How to profile a C++ my own shared library

Question

I've created a shared library and I need to profile it now. I have two projects now. One that generates a shared library and second that uses it for testing.

int main() {
    cout << "!!!Hello World!!!" << endl; // prints !!!Hello World!!!
    MatrixXd frames = creatMatriXdromVtdFile("/home/michael/Dropbox/Java_Workspace/test/frame.vtd");
//  MatrixXd frame = frames.row(0).array();
    auto start = std::chrono::system_clock::now();
    MatrixXd m = demodulateMatrix(frames.data(), frames.rows(), frames.cols());
    auto end = std::chrono::system_clock::now();
    auto elapsed =
        std::chrono::duration_cast<std::chrono::milliseconds>(end - start).count();

    cout << "Demodulated all data in ";
    cout << elapsed;
    cout << " us \n";
    cout << m.row(1);
    return 0;
}

This is basically the second project. After profiling with gprof I don't even see the demodulateMatrix function in output somehow.

How can I obtain information about what's happening inside of shared library (how memory is allocated, what functions take what time etc)?

Answer 1

gprof is a venerable and ground-breaking tool.

But you're finding out that it's very limited. It's based on sampling the program counter, plus counting calls between functions, all of which have a very tenuous connection to what costs time.

To find out what costs time in your program, it's actually quite simple. The method I and others use is this.
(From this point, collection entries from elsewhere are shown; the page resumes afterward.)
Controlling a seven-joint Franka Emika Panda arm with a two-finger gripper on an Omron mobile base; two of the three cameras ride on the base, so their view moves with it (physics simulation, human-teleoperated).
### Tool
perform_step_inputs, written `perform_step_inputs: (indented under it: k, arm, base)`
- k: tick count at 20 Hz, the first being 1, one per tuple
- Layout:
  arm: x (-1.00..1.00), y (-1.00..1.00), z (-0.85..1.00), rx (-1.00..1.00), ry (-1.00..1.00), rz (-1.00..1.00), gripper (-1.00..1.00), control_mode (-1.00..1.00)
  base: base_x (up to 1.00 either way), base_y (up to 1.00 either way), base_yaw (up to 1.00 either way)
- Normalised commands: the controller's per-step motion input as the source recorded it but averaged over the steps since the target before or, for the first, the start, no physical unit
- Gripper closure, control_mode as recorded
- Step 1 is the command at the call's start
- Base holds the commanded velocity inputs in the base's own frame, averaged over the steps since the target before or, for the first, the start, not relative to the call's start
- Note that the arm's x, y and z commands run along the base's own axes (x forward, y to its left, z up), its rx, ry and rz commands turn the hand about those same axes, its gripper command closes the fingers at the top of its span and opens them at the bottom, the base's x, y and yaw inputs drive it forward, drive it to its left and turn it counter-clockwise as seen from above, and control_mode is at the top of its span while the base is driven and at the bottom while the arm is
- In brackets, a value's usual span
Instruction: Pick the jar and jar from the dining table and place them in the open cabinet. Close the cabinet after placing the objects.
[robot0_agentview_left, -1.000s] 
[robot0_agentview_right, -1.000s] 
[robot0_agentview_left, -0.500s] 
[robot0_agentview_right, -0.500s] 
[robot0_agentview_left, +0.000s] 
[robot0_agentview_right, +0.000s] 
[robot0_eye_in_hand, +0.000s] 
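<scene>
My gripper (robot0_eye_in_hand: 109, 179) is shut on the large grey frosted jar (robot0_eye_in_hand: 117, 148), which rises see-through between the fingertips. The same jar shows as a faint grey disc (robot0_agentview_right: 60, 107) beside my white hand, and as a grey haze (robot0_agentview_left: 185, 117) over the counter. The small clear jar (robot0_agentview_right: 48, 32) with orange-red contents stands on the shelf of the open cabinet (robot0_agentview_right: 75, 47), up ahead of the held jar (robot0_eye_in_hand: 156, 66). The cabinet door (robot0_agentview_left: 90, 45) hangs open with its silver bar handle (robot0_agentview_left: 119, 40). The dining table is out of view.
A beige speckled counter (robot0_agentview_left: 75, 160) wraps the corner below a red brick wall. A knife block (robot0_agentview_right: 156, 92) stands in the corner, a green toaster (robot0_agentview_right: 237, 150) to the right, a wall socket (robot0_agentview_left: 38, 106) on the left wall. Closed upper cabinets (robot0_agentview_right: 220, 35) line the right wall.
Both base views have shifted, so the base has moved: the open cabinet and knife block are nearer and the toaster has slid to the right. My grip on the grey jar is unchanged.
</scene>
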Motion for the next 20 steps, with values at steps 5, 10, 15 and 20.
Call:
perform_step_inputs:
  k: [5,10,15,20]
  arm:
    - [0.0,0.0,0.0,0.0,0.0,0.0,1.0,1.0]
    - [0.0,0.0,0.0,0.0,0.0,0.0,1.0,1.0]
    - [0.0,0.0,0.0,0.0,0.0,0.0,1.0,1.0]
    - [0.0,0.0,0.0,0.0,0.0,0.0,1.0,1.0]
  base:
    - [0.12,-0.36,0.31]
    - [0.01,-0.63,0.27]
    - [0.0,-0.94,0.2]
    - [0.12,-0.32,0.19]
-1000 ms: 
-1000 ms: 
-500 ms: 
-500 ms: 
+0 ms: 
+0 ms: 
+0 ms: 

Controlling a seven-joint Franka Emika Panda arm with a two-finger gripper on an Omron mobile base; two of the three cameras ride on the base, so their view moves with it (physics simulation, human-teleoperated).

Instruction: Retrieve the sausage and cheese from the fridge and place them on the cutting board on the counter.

The point is, as the program runs, there is a call stack, consisting of the current program counter, plus a return address back to every function call instruction it is currently in the process of executing, on the thread.

If you can take an X-Ray snapshot of the call stack at a random point in time, and examine all its levels in the context of a debugger, you can tell exactly what it was trying to do, and why, at that point in time.
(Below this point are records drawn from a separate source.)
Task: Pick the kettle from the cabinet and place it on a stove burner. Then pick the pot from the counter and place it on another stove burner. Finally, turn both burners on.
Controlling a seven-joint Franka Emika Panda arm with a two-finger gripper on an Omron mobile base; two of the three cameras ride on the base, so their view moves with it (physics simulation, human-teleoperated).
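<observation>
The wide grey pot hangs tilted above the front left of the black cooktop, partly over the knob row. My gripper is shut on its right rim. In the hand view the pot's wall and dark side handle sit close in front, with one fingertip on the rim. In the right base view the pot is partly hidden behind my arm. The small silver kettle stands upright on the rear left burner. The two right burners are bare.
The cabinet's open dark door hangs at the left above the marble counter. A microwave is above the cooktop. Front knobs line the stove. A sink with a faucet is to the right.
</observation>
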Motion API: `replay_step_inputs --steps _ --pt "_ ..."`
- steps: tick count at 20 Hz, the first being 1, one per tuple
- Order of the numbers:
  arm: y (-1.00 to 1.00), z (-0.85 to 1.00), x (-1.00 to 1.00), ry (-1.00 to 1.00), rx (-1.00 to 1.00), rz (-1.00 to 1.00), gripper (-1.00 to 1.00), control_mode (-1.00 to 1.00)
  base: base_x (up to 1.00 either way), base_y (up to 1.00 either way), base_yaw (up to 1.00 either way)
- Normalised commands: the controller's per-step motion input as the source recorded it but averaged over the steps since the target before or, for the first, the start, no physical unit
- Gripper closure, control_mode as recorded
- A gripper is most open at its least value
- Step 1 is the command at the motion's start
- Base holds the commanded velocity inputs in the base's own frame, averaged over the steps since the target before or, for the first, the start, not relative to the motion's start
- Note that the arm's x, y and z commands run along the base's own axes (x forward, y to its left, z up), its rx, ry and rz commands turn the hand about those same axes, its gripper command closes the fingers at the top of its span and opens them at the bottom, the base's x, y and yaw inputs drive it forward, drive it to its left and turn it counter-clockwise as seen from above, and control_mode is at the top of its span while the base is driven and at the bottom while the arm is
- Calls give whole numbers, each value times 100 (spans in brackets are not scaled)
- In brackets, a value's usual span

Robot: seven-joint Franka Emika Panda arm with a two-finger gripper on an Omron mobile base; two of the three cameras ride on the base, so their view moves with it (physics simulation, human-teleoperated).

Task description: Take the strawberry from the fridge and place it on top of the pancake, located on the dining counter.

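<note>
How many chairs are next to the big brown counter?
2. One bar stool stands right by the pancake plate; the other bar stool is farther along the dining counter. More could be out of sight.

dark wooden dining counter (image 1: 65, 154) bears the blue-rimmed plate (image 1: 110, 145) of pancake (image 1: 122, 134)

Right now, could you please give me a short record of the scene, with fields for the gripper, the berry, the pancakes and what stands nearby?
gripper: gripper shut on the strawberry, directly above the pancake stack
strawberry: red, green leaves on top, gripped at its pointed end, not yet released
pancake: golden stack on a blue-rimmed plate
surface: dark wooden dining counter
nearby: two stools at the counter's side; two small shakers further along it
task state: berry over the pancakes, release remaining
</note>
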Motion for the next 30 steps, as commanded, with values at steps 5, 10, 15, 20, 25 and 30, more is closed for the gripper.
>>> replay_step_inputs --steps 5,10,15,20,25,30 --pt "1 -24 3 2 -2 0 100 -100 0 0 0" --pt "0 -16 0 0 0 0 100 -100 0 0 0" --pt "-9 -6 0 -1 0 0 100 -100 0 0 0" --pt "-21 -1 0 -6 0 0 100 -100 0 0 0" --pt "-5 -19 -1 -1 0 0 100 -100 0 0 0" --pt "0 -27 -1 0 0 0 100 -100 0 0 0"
If it is spending 30% of its time doing something you never would have guessed, but that you don't really need, you will spot it on 3 out of 10 stack samples, more or less, and that's good enough to find it. You won't know precisely what the percent is, but you will know precisely what the problem is.
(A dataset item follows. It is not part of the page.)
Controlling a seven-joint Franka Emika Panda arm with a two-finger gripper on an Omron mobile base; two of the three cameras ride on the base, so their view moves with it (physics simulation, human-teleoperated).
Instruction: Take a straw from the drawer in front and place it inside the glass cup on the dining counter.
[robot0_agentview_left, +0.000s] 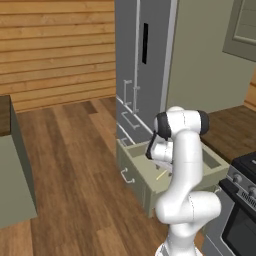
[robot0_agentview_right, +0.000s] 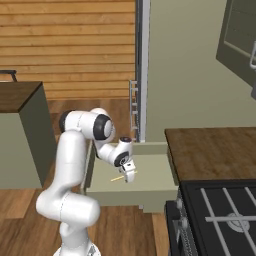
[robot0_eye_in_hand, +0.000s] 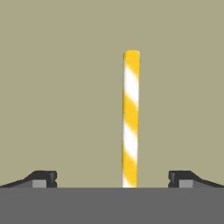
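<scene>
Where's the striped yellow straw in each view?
Left base view: thin yellow-and-white striped straw lies on the floor of the open sage-green drawer, just left of the white arm.
Right base view: straw on the drawer floor, left of the hand.
Hand view: straw upright in frame, centred between the open fingertips.
Shared landmark: the drawer's pale beige floor.

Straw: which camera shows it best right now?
The hand view: the straw lies full-length, yellow-and-white striped, between the open tool's fingertips. Both base views show a thin yellow sliver on the drawer floor, part hidden by the arm.
</scene>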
The time that any instruction costs (the time you'd save if you got rid of it) is just the percent of time it is on the stack, whether it is a non-call instruction, or a call instruction. If it costs enough time to be worth fixing, it will show up in a moderate number of samples.

ADDED: Not to belabor the point, but there's always somebody who says "That's too few samples, it will find the wrong stuff!" Well, OK. Suppose you take ten random-time samples of the stack, and you see something you could get rid of on three of them. How much does it cost? Well you don't know for sure. It has a probability distribution that looks exactly like this:

You can see that the most likely cost is 30% (no surprise), for a speedup of 10/7 = 1.4x, but it will be more or less than that. How much more or less? Well, the clear space between the two shaded regions holds 95% of the probability. In other words, yes there is a chance that the cost is less than 10%, namely about 2.5%. If the cost is 10%, the speedup is 10/9 = 1.1x. On the other hand, there is an equal probability that the cost is higher than 60%, for a speedup of 10/4 = 2.5x.

So the estimated speedup is 1.4, but though it could be as low as 1.1, don't throw away the equal chance that it could be as high as 2.5. Of course, if you take 20 samples instead of 10, the curve will be narrower.